Items from a data source
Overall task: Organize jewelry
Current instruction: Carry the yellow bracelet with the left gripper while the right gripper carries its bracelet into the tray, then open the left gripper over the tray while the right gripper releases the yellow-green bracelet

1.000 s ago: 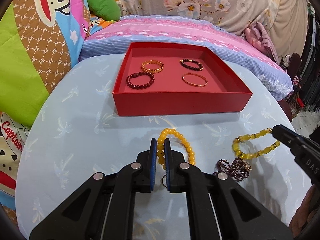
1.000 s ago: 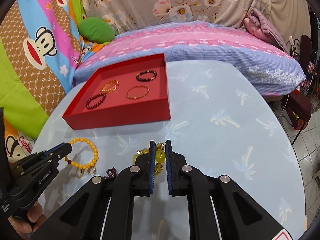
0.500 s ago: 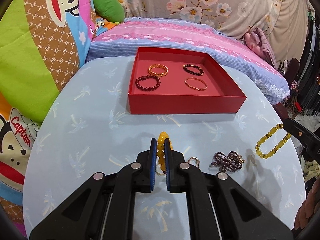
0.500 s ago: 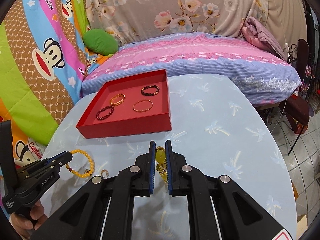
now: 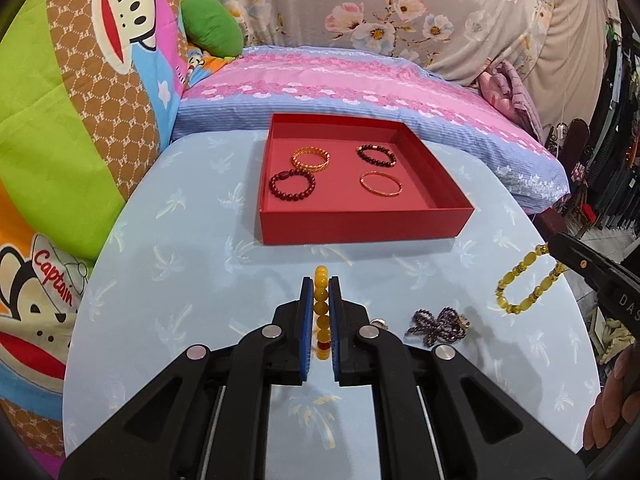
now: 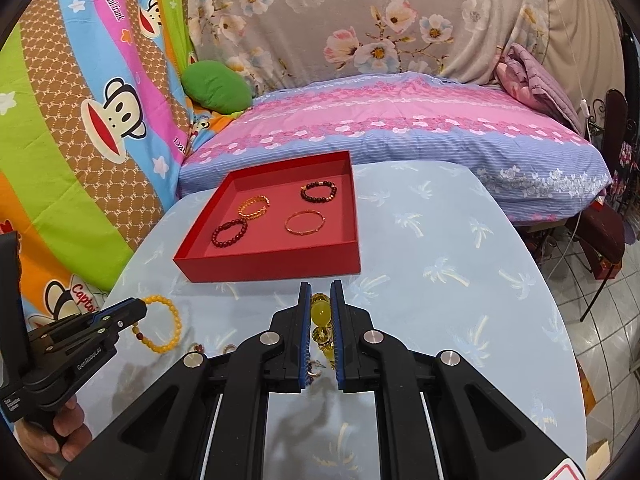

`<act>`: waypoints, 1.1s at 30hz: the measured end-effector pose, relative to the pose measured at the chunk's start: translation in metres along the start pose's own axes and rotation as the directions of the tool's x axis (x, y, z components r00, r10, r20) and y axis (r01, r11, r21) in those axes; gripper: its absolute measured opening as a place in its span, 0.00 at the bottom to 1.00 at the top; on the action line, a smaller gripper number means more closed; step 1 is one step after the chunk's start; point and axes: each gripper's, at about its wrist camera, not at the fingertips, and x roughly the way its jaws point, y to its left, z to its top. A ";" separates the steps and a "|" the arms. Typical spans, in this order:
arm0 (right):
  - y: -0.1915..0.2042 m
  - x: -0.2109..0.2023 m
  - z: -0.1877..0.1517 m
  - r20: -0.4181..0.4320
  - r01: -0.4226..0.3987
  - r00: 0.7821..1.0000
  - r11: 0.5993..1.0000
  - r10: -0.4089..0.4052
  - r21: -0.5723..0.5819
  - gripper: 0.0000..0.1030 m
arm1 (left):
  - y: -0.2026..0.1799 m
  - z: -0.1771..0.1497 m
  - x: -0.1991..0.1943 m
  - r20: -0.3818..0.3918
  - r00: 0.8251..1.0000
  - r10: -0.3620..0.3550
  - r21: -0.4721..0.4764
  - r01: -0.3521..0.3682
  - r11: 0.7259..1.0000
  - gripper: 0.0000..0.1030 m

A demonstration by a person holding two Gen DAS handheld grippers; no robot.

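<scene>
my left gripper (image 5: pixel 321 292) is clamped on the orange bead bracelet (image 5: pixel 321 312), held edge-on between the pads so it hangs clear of the table (image 5: pixel 168 280) for the carry. my right gripper (image 6: pixel 320 300) pinches the yellow bead bracelet (image 6: pixel 322 322) the same way, and from the left view its loop dangles freely off the tips. both point toward the red tray (image 5: pixel 360 222) at the far side, which already holds four bracelets spaced apart, with bare floor to the right, so i judge these two belong there. a dark purple beaded piece (image 5: pixel 436 322) lies on the near right of the table, with a small ring (image 5: pixel 378 322) just beside it. the fingers hide most of each held loop, and i cannot make out the small bits beneath my right gripper.
</scene>
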 end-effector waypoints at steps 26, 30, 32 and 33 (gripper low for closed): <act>0.032 0.098 0.107 -0.029 -0.124 0.992 0.992 0.123 -0.020 0.09 | -0.033 0.115 0.068 0.014 0.980 -0.197 0.035 0.196 0.980 0.07; 0.033 0.126 0.107 -0.066 -0.155 0.986 0.988 0.156 0.019 0.09 | -0.024 0.114 0.098 -0.034 0.976 -0.214 -0.006 0.214 0.977 0.07; 0.032 0.140 0.102 -0.091 -0.165 0.982 0.986 0.167 0.037 0.09 | -0.019 0.110 0.112 -0.060 0.976 -0.208 -0.017 0.208 0.978 0.07; 0.030 0.146 0.099 -0.105 -0.165 0.980 0.985 0.169 0.045 0.09 | -0.016 0.106 0.121 -0.078 0.977 -0.199 -0.021 0.198 0.980 0.07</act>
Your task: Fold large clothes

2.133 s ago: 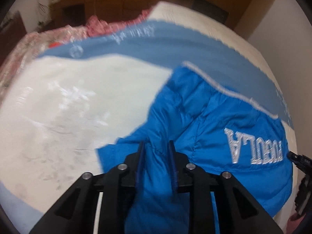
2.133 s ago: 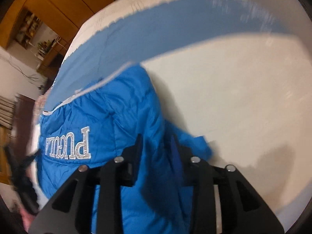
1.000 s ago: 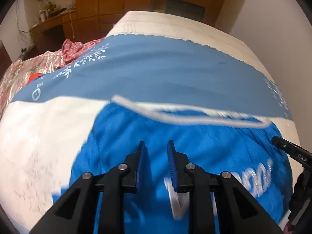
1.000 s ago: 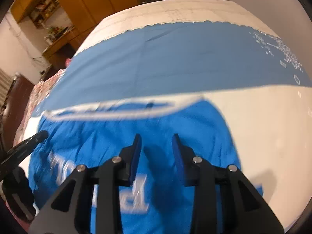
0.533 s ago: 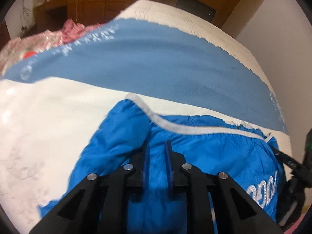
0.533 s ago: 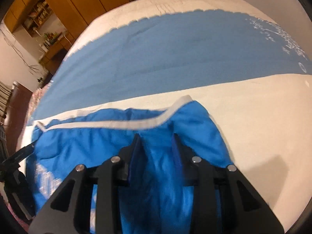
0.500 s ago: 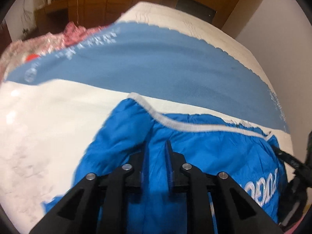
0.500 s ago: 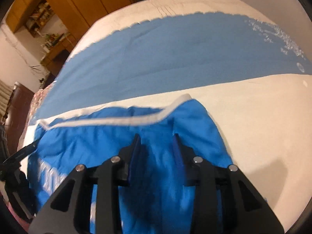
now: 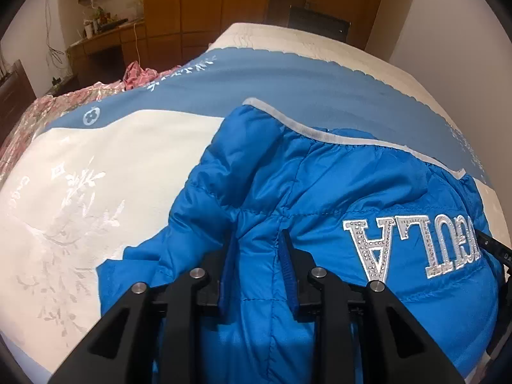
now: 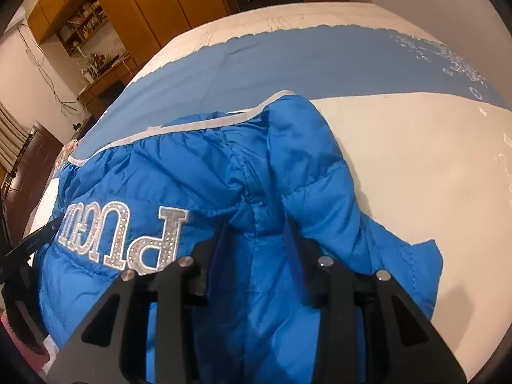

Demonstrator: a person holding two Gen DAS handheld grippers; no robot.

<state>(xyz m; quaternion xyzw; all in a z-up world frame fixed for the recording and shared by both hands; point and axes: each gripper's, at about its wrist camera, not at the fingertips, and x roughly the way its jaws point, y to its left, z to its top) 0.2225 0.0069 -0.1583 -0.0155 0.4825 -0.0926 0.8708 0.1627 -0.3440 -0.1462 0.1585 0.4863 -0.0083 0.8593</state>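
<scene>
A bright blue puffer jacket (image 9: 320, 192) with silver lettering and a grey-white hem lies on the bed, hem away from me; it also shows in the right wrist view (image 10: 198, 172). My left gripper (image 9: 257, 240) is shut on a fold of the jacket's left side. My right gripper (image 10: 256, 224) is shut on a fold of its right side. The right gripper's tip (image 9: 492, 249) shows at the right edge of the left wrist view. The left gripper's tip (image 10: 38, 233) shows at the left edge of the right wrist view.
The bed (image 9: 96, 166) has a cream cover with a wide blue band (image 9: 288, 80) across the far part. A pink and red patterned cloth (image 9: 48, 105) lies at the bed's left side. Wooden cupboards (image 10: 137, 3) and a desk stand beyond.
Both grippers have drawn the jacket back toward me and lowered it. Its body now lies folded over with the lettering facing up, and the hem has settled on the bed.
</scene>
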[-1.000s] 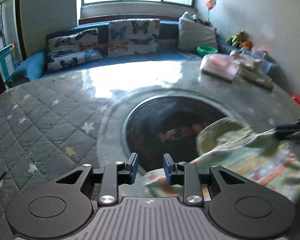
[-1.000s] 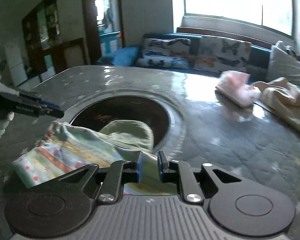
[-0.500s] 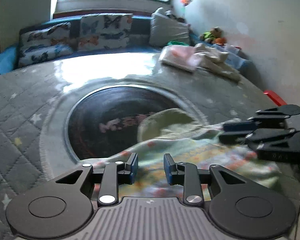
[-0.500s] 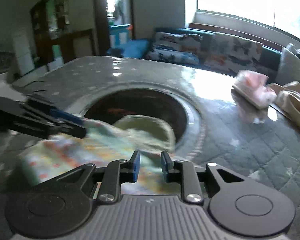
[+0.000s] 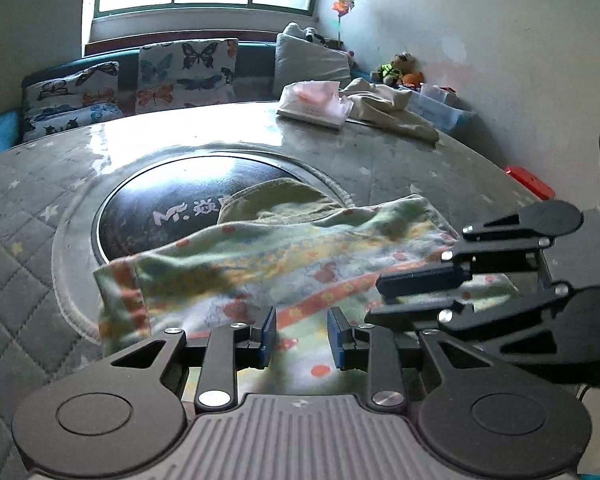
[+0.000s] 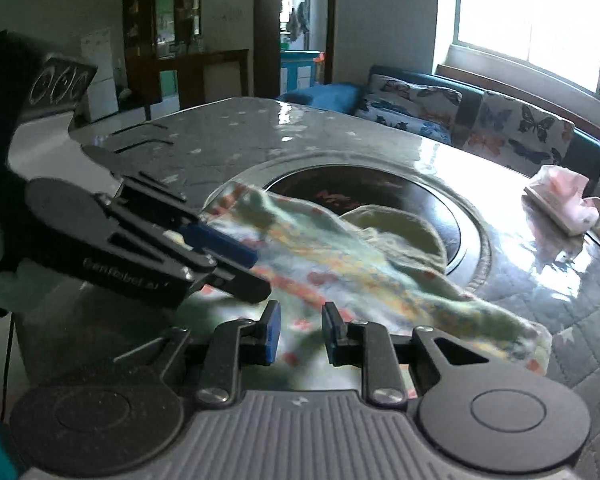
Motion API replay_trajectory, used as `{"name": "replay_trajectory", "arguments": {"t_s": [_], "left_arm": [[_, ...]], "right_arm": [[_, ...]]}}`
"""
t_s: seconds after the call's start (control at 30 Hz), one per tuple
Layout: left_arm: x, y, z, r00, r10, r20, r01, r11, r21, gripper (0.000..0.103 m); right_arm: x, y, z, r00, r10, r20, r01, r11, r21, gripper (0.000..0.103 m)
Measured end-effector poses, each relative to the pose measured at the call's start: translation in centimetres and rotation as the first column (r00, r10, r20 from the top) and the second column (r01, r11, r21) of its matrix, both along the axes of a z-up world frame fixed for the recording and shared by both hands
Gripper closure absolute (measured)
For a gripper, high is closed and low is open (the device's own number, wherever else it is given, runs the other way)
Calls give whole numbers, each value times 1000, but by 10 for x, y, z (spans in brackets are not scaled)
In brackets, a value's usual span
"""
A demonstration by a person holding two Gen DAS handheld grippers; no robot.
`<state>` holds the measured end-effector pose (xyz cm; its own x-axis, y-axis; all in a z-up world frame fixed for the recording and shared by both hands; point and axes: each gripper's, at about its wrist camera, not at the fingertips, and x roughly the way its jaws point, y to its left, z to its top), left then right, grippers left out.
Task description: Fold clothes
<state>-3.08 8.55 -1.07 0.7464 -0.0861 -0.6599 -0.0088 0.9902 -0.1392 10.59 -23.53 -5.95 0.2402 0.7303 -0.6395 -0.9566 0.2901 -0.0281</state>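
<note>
The garment lies across the table, draped over the dark round inset at about 12 o'clock from both tools. The left gripper and right gripper hover over its near edge, jaws parted, holding nothing. To fold well, I judge each should pinch a near corner at equal height and carry it evenly. The cloth is soft, thin, floral-striped, rumpled; the table cover is quilted with stars under glossy film.
</note>
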Motion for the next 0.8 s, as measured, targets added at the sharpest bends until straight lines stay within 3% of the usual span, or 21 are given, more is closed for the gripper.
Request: {"name": "replay_trajectory", "arguments": {"t_s": [0.27, 0.8], "left_arm": [[-22, -2, -6, 999, 39, 24, -39, 999, 2, 67], [-60, 17, -6, 989, 137, 51, -136, 990, -34, 63]], "right_arm": [[-13, -14, -3, 1000, 3, 8, -3, 1000, -6, 80], [10, -80, -7, 985, -169, -23, 168, 985, -25, 79]]}}
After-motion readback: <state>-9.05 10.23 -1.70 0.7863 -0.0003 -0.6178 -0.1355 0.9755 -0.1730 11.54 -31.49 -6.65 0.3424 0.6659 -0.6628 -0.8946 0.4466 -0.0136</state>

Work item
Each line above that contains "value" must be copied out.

Completed task
Calls give whole numbers, each value times 1000, but by 10 for x, y, z (spans in brackets are not scaled)
In brackets, a value's usual span

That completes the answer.